• [What you should do]
From the listing below, reproduce word for word the part that opens with the line containing "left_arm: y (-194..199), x" and closes with the line containing "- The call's"; reproduce nothing else.

*** Begin section ***

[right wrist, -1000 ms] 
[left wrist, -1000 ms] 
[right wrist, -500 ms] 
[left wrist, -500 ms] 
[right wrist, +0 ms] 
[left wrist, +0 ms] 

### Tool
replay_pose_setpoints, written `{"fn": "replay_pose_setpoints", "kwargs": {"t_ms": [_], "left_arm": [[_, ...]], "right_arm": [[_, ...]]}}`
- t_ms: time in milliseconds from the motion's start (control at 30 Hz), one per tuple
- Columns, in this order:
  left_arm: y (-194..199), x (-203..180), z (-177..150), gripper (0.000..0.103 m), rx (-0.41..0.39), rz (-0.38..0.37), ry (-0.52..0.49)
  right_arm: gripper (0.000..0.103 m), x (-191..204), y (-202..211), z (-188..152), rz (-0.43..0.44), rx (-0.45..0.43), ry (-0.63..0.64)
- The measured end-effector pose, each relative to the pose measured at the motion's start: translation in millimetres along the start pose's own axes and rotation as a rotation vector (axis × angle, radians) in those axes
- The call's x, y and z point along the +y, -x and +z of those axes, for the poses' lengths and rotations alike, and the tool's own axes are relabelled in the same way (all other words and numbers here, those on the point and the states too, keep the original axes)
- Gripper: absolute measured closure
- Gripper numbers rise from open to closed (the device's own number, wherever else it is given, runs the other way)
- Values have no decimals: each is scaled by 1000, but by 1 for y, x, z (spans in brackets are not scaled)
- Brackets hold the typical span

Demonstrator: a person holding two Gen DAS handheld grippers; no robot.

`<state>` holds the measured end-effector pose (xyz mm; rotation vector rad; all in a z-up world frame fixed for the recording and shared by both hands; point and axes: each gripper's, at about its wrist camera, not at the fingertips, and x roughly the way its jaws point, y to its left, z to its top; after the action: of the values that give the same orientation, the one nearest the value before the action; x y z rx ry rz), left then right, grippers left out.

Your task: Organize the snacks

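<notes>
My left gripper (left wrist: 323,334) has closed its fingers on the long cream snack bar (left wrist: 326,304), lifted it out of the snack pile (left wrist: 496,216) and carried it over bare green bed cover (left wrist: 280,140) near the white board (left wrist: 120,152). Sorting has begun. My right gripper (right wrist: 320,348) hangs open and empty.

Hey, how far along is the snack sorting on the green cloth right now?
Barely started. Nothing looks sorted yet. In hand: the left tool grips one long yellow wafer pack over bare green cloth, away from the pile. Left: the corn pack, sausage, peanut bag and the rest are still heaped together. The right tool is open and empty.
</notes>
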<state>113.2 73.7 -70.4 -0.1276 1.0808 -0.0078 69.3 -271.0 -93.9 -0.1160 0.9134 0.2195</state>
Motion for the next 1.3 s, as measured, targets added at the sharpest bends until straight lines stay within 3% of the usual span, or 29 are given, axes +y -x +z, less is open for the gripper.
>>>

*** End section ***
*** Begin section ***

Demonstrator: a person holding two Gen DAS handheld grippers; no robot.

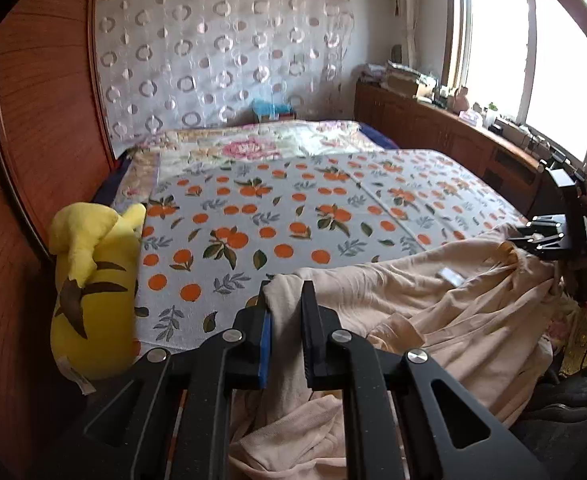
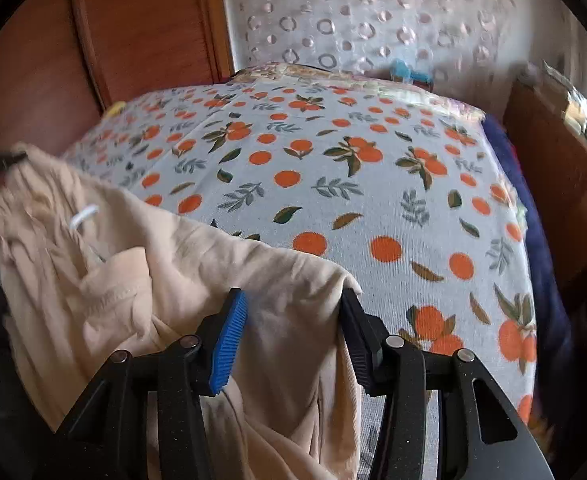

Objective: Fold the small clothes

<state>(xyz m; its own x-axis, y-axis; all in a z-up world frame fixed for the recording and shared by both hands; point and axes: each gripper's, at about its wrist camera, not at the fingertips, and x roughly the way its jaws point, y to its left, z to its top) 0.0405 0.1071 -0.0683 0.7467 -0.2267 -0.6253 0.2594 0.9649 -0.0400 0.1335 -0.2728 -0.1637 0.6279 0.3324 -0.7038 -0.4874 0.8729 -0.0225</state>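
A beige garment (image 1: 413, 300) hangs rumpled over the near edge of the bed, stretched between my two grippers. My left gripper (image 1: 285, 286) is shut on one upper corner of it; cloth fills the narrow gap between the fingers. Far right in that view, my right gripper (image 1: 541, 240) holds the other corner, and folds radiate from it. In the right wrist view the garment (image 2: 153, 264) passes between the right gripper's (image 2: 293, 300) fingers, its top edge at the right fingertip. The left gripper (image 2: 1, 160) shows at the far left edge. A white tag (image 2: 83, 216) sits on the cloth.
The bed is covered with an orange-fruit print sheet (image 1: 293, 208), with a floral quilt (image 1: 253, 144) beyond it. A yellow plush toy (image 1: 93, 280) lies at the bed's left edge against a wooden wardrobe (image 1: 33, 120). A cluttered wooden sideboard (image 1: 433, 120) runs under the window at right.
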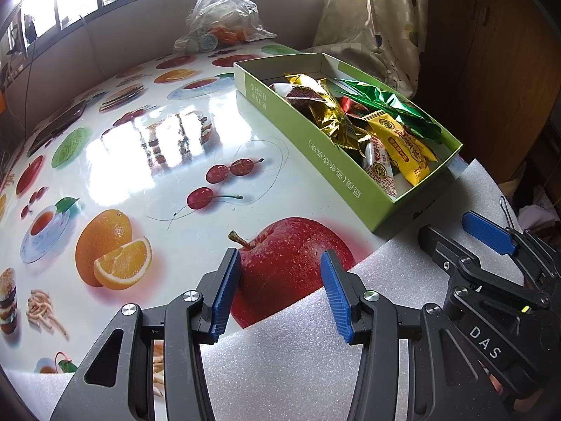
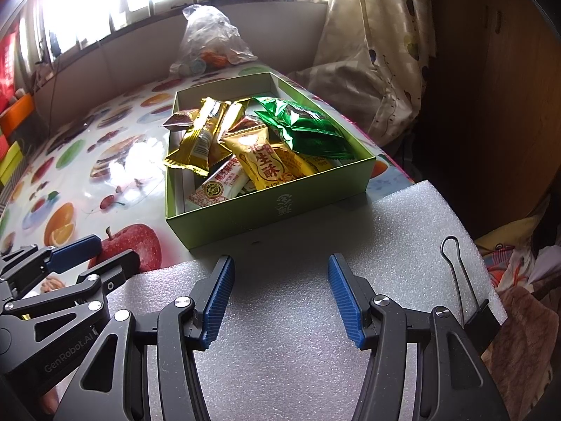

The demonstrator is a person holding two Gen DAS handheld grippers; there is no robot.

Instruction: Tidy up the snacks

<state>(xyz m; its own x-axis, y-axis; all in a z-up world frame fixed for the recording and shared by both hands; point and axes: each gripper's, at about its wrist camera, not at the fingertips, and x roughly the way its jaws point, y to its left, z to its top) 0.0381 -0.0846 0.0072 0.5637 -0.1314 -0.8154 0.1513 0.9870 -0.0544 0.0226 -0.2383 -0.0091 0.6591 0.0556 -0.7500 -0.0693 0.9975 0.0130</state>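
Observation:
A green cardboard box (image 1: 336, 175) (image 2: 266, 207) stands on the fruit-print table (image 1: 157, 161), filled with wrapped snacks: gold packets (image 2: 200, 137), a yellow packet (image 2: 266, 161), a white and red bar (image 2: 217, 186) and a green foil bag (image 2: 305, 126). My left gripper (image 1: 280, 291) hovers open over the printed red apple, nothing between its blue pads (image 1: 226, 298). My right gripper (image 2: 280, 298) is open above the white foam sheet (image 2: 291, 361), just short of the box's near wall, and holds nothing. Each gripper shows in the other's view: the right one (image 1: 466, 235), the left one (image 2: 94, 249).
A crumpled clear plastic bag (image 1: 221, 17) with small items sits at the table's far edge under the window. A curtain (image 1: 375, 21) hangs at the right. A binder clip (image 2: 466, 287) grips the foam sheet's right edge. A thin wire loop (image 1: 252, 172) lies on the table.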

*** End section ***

• [Response to the exercise]
  left_arm: y (-194..199), x (-203..180), z (-177..150), gripper (0.000..0.103 m), rx (-0.41..0.39), rz (-0.38..0.37), ry (-0.52..0.49)
  right_arm: gripper (0.000..0.103 m), x (-191..204), y (-202..211), z (-188..152), rz (-0.43..0.44), rx (-0.45..0.43), ry (-0.63..0.64)
- The measured end-effector pose, each relative to the pose measured at the motion's start: translation in millimetres along the start pose's own axes and rotation as a rotation vector (axis × angle, radians) in those axes
- The call's x, y and z point along the +y, -x and +z of those axes, for the poses' lengths and rotations alike, and the tool's own axes are relabelled in the same way (all other words and numbers here, those on the point and the states too, keep the original axes)

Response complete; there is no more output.